Shamelessly tourist, Tamaki’s performance and feast surprised my grumpy traveller self by being nevertheless thoroughly enjoyable. The itinerary: A canoe trip to the village; Followed by a flamboyant welcome ceremony and village tour; Leading towards the cultural showcase extravaganza. And after all that it’s time for dinner!

In creating the evening imaginations of performers and crew. Amid detailed reconstruction Maori village structures, the aggressive energy engrosses all who watch, while enthusiastic hosts guide everyone through the rituals. This, clearly is heritage they are proud to be showing off.

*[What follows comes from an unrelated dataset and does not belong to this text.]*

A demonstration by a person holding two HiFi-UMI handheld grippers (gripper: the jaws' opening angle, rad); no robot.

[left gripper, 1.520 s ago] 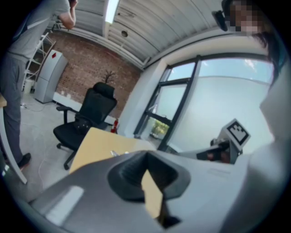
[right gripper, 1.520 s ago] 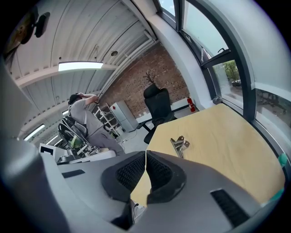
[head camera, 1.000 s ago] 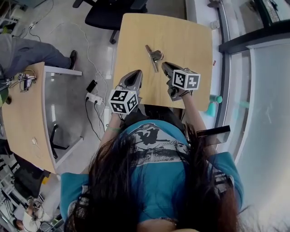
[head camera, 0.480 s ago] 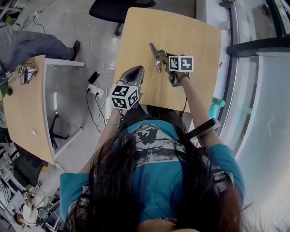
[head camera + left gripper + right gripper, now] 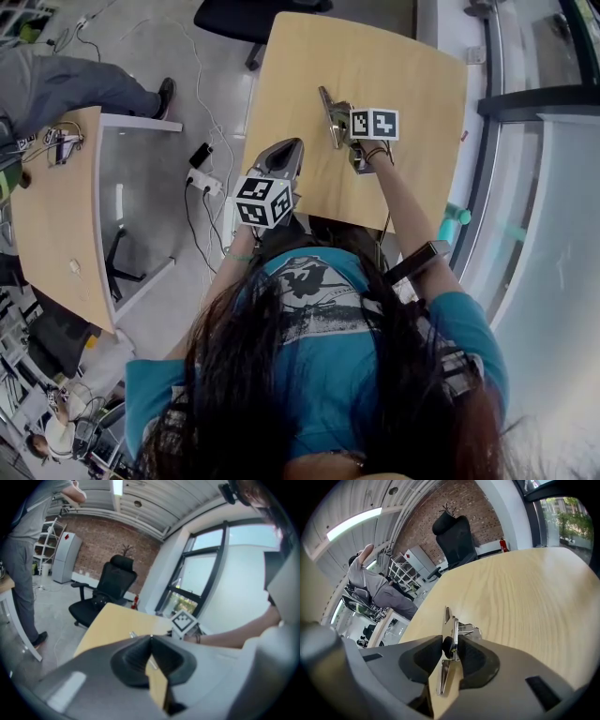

Visitors are, however, encouraged to suspend disbelief throughout the evening. The ‘canoe’ transportation, for example, was actually a stuffy bus which we ghost-paddled. The humour needed to see past these intrusions is supplied copiously, without which the whole show could seem disappointingly fake. So, intent on enjoying myself, at the time I went with everything happily, especially gobbling up the massive quantity of food (certainly ‘quantity’ over ‘quality’.)

In retrospect I remain ignorantly fascinated by Maori and colonist New Zealanders. Surely, the prevalent existence of ‘cultural showcases’ plays an invaluable role in the preservation of tradition. Elsewhere in the world, oppressed or outdated cultures have found no such outlet.

Singing along to a final verse of “We wish you a Maori Christmas”, enjoyable as it is, I can’t help but hope that these performers stick to their own traditional reportoir for the rest of the year.